■ **Requirement**: Transcribe the full listing below exactly.

■ **Source data**:
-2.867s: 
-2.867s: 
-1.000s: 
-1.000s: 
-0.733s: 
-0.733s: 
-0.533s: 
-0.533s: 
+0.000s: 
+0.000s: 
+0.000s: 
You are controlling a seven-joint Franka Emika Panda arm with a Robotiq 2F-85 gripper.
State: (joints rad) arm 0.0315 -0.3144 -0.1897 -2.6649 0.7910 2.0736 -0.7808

■ **Expected answer**:
-2.867s: 
-2.867s: 
-1.000s: 
-1.000s: 
-0.733s: 
-0.733s: 
-0.533s: 
-0.533s: 
+0.000s: 
+0.000s: 
+0.000s: 
You are controlling a seven-joint Franka Emika Panda arm with a Robotiq 2F-85 gripper.
State: (joints rad) arm 0.0315 -0.3144 -0.1897 -2.6649 0.7910 2.0736 -0.7808

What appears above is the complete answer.